┌────────

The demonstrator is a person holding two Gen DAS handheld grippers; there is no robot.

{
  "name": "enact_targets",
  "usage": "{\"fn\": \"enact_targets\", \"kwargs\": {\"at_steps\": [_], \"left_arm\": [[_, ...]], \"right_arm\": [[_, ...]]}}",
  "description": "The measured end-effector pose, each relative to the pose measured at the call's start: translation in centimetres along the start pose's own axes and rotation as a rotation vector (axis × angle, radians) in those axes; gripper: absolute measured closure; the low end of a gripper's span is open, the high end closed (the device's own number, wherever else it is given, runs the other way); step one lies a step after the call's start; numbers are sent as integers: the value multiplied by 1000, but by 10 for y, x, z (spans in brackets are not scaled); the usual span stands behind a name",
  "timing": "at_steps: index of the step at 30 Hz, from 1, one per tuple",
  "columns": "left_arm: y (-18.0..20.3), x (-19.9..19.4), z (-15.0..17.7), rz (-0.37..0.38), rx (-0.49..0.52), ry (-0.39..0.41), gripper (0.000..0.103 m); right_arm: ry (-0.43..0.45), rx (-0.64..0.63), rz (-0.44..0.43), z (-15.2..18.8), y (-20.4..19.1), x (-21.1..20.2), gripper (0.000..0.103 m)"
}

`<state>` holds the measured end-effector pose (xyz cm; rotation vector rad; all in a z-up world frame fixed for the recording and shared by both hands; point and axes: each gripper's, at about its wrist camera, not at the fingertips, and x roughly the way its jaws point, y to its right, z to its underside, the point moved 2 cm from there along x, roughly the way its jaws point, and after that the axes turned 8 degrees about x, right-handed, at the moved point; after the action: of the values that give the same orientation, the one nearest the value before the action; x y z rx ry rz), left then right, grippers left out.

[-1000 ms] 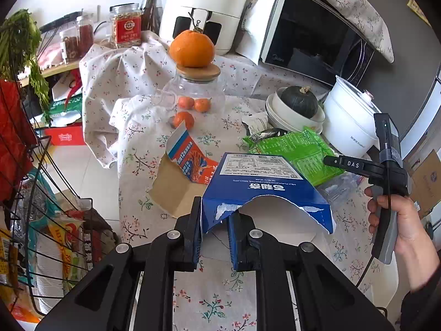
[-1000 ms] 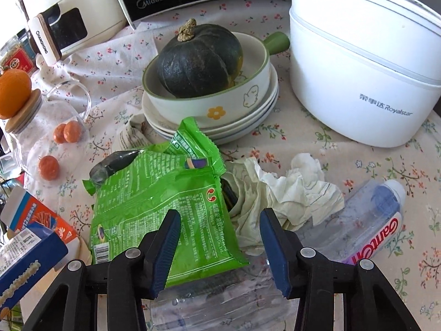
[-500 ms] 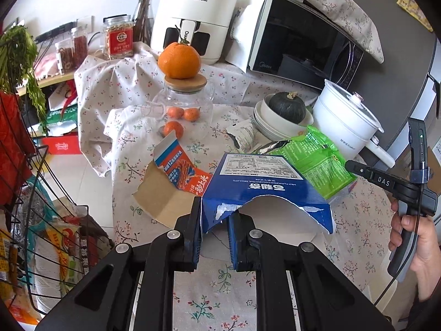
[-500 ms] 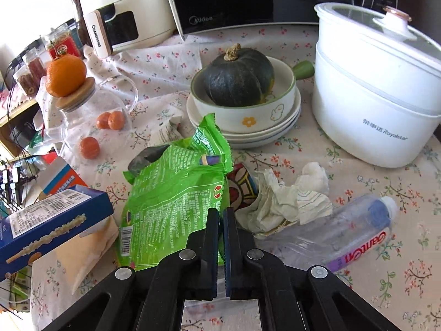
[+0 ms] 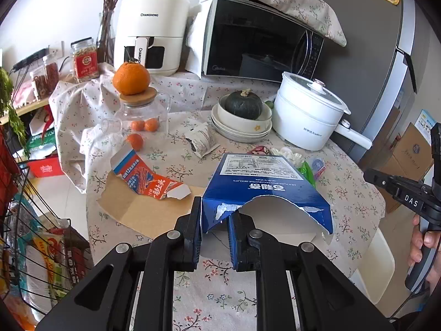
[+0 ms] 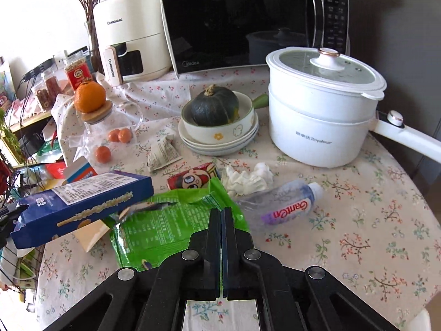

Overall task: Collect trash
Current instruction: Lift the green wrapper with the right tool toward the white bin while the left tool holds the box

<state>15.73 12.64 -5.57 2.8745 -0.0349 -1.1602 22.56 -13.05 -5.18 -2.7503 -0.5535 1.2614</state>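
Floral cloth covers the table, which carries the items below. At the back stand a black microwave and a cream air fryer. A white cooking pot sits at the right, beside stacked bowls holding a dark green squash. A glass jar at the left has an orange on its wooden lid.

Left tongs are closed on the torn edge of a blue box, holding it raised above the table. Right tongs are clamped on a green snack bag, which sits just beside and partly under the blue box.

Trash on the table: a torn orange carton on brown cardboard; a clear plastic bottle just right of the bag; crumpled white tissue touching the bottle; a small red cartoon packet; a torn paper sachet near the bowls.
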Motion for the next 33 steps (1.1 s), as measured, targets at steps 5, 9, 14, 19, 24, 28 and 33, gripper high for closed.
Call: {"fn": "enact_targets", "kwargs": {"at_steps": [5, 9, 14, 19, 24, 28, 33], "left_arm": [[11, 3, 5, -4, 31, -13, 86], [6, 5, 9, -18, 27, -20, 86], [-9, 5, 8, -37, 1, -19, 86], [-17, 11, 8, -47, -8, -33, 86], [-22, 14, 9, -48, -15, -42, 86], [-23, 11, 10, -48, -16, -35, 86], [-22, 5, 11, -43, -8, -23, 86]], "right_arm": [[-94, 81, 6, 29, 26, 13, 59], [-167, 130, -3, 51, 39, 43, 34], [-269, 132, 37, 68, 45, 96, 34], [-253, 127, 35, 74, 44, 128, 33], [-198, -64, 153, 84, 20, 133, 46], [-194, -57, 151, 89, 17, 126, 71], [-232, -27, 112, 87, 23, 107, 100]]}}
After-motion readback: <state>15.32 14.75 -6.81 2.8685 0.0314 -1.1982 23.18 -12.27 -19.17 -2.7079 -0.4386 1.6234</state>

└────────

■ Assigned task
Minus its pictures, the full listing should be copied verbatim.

■ Final answer
The demonstrator is a person holding two Gen DAS handheld grippers; there is no robot.

{
  "name": "enact_targets",
  "usage": "{\"fn\": \"enact_targets\", \"kwargs\": {\"at_steps\": [_], \"left_arm\": [[_, ...]], \"right_arm\": [[_, ...]]}}",
  "description": "The measured end-effector pose, each relative to the pose measured at the call's start: translation in centimetres along the start pose's own axes and rotation as a rotation vector (axis × angle, radians) in those axes; gripper: absolute measured closure; the low end of a gripper's span is open, the high end closed (the device's own number, wherever else it is given, runs the other way); step one lies a step after the call's start; numbers are sent as integers: the value multiplied by 1000, but by 10 for y, x, z (spans in brackets are not scaled); the usual span stands behind a name",
  "timing": "at_steps: index of the step at 30 Hz, from 1, one per tuple",
  "columns": "left_arm: y (-18.0..20.3), x (-19.9..19.4), z (-15.0..17.7), rz (-0.37..0.38), rx (-0.49..0.52), ry (-0.39..0.41), gripper (0.000..0.103 m); right_arm: ry (-0.43..0.45), rx (-0.64..0.63), rz (-0.44..0.43), z (-15.2..18.8), y (-20.4..19.1), x (-21.1..20.2), gripper (0.000..0.103 m)"
}

`<state>` holds the measured end-effector pose (xyz cm; rotation vector rad; all in a z-up world frame fixed for the recording and shared by both hands; point and axes: each gripper's, at about its wrist camera, not at the fingertips, and x roughly the way its jaws point, y to its right, z to its underside, the point moved 2 cm from there along x, roughly the way its jaws point, and after that the axes turned 8 degrees about x, right-handed, at the moved point; after the action: of the values that give the same orientation, the one nearest the value before the action; x y z rx ry rz), left then right, grippers left out.

[-1000 ms] 
[-1000 ms] 
[-500 ms] 
[-500 ms] 
[+0 ms] 
[+0 ms] 

Overall task: Collect trash
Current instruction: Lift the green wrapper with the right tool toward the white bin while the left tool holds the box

<state>15.73 12.64 -5.57 2.8745 -0.0349 -1.1602 22.56 -13.05 -5.18 -2.7503 -0.5535 1.2614</state>
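Floral cloth covers the table, which carries the items below. At the back stand a black microwave and a cream air fryer. A white cooking pot sits at the right, beside stacked bowls holding a dark green squash. A glass jar at the left has an orange on its wooden lid.

Left tongs are closed on the torn edge of a blue box, holding it raised above the table. Right tongs are clamped on a green snack bag, which sits just beside and partly under the blue box.

Trash on the table: a torn orange carton on brown cardboard; a clear plastic bottle just right of the bag; crumpled white tissue touching the bottle; a small red cartoon packet; a torn paper sachet near the bowls.
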Motion for the next 33 steps (1.1 s), as measured, targets at steps 5, 9, 14, 19, 24, 28 and 33, gripper high for closed.
Call: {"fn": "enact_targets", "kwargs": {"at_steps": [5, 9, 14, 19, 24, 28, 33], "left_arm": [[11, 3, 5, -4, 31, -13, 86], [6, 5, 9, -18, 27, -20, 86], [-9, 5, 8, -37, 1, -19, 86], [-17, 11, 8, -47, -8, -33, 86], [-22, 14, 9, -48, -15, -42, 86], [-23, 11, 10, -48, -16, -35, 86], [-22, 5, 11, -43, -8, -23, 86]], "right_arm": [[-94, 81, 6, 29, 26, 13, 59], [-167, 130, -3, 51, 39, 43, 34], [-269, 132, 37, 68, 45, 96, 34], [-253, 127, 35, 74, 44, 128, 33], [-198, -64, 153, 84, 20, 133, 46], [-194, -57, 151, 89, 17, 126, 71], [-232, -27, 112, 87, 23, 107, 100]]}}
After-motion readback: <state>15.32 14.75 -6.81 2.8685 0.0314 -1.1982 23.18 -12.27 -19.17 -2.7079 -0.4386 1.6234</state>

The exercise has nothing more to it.